### Exercise details
Return only the lines running from the top of the entries to the line with "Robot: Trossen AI", inclusive, exactly as written.

--------

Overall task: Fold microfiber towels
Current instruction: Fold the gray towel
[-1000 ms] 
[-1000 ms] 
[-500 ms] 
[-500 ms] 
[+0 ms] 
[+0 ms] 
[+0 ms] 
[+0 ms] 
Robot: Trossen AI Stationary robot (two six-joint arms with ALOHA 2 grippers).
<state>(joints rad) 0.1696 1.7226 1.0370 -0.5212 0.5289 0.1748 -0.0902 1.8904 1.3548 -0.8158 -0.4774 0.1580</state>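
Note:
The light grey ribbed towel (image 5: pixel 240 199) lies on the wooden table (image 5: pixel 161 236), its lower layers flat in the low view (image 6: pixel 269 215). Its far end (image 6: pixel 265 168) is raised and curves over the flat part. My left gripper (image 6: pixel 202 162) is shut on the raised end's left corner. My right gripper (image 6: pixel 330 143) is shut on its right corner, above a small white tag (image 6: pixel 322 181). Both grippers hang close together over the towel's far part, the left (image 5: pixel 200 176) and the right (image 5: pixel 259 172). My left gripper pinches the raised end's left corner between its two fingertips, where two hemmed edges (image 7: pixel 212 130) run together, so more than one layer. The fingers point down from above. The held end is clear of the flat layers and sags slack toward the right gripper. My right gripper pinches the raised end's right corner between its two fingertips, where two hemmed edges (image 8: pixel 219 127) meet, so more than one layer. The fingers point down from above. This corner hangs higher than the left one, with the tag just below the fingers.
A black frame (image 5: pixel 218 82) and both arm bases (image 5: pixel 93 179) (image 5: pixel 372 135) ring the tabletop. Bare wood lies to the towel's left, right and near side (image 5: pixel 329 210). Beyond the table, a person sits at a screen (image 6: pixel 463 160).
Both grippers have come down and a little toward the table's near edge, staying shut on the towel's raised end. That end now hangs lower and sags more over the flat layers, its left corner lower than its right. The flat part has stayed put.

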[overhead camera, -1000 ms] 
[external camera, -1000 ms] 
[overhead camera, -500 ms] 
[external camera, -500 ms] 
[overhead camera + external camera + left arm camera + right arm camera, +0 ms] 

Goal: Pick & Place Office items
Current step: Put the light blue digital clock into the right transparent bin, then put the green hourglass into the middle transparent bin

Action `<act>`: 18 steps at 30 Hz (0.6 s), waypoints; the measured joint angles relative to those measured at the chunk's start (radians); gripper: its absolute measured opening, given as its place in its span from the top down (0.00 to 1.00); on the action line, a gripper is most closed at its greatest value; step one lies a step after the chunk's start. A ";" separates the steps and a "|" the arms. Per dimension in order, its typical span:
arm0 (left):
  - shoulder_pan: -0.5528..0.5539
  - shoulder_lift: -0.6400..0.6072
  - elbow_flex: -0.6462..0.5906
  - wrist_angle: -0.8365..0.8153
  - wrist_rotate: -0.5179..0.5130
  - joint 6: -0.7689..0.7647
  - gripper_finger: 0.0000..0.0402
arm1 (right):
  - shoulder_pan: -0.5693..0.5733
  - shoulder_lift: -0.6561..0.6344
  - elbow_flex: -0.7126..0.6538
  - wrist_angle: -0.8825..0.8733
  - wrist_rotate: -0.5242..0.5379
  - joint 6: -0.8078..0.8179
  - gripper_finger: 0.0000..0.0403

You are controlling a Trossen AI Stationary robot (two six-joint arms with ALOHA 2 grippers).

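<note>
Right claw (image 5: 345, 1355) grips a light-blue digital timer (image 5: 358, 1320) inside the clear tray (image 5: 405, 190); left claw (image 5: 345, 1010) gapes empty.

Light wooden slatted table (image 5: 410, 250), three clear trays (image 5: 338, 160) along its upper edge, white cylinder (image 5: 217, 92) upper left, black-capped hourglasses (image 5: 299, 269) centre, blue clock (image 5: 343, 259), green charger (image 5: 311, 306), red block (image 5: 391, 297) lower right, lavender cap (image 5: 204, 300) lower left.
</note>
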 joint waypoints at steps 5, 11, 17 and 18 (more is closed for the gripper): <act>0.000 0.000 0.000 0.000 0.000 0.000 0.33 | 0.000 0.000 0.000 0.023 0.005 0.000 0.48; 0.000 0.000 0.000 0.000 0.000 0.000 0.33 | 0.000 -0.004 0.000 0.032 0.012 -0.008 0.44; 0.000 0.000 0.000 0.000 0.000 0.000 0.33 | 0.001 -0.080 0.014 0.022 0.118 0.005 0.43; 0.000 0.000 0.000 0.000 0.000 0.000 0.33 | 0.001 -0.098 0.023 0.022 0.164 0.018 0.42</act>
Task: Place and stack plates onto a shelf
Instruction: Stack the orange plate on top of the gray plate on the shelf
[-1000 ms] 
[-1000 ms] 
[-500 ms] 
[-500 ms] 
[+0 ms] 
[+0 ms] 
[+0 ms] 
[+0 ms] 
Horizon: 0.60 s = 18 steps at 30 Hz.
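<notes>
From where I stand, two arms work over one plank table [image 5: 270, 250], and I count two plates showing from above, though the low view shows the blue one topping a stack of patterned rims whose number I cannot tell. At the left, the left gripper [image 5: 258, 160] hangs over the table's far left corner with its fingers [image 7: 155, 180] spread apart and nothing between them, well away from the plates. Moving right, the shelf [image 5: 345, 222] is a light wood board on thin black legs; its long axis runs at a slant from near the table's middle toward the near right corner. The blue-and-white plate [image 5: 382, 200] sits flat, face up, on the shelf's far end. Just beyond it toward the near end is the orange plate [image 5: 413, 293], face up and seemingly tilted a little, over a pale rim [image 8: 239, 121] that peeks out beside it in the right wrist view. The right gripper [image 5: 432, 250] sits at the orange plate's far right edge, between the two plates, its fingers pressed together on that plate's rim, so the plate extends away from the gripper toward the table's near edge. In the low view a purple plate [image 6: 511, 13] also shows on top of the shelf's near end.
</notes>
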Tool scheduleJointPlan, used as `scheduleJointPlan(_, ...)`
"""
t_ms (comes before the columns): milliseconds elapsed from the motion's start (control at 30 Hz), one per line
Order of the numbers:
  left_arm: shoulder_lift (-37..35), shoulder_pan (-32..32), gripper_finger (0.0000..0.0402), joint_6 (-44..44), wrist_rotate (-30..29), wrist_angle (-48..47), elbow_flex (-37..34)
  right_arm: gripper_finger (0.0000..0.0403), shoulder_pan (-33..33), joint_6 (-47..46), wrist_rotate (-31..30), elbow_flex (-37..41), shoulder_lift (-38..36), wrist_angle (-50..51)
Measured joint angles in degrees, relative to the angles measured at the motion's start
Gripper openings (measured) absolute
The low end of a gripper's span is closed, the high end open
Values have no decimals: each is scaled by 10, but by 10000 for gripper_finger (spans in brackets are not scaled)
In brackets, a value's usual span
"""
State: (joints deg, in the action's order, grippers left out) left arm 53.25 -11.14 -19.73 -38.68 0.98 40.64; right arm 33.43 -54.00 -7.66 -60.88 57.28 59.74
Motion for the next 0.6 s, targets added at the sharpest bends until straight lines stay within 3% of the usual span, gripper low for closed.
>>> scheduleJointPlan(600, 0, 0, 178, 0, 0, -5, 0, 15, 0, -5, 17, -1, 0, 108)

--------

### Task response
Overall task: Fold microfiber towels
Current instruction: Fold the gray towel
[-1000 ms] 
[-1000 ms] 
[-500 ms] 
[-500 ms] 
[+0 ms] 
[+0 ms] 
[+0 ms] 
[+0 ms] 
Robot: Trossen AI Stationary robot (two six-joint arms with ALOHA 2 grippers).

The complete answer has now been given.